[Opening Dataset extract section]
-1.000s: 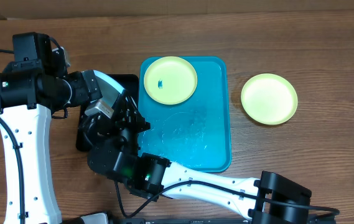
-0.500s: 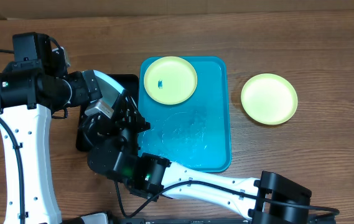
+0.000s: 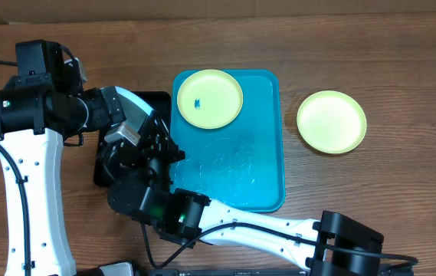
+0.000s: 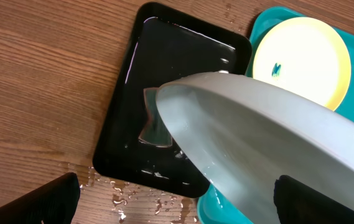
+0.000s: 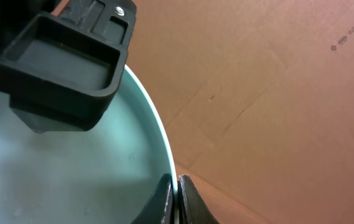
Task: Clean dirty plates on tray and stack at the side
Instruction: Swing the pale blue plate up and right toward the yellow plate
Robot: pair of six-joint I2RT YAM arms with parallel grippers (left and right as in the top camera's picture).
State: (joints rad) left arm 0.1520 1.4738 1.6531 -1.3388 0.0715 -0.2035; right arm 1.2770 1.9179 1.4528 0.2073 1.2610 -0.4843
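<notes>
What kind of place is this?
Probably a robotics test bench: white-and-black robot arms over a wooden table, with a bright cyan plastic tray holding a smudged round yellow-green plate.

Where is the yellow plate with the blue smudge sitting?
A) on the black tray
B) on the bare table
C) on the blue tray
C: the smudged plate lies inside the rim of the blue tray, at one end of it.

Left tool [image 4: 180, 200] spread wide open, right tool [image 5: 177, 198] pinched tight, both arms close together.
</notes>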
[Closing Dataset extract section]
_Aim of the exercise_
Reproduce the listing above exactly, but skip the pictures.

_Final answer_
-1.000s: 
-0.500s: 
+0.000s: 
+0.000s: 
+0.000s: 
Task: Clean dirty plates on tray and stack at the side
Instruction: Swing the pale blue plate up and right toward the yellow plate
Robot: pair of six-joint I2RT YAM arms with parallel grippers (left and right as in the top camera's picture).
State: (joints rad) left arm 0.1520 1.4738 1.6531 -1.3388 0.0715 -0.2035; right arm 1.2770 1.9179 1.4528 0.2073 1.2610 -0.4843
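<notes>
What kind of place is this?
Probably a robotics test bench: white-and-black robot arms over a wooden table, with a bright cyan plastic tray holding a smudged round yellow-green plate.

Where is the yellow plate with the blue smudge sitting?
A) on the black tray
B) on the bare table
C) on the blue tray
C: the smudged plate lies inside the rim of the blue tray, at one end of it.

Left tool [image 4: 180, 200] spread wide open, right tool [image 5: 177, 198] pinched tight, both arms close together.
</notes>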

What was requested is fully covered by this answer.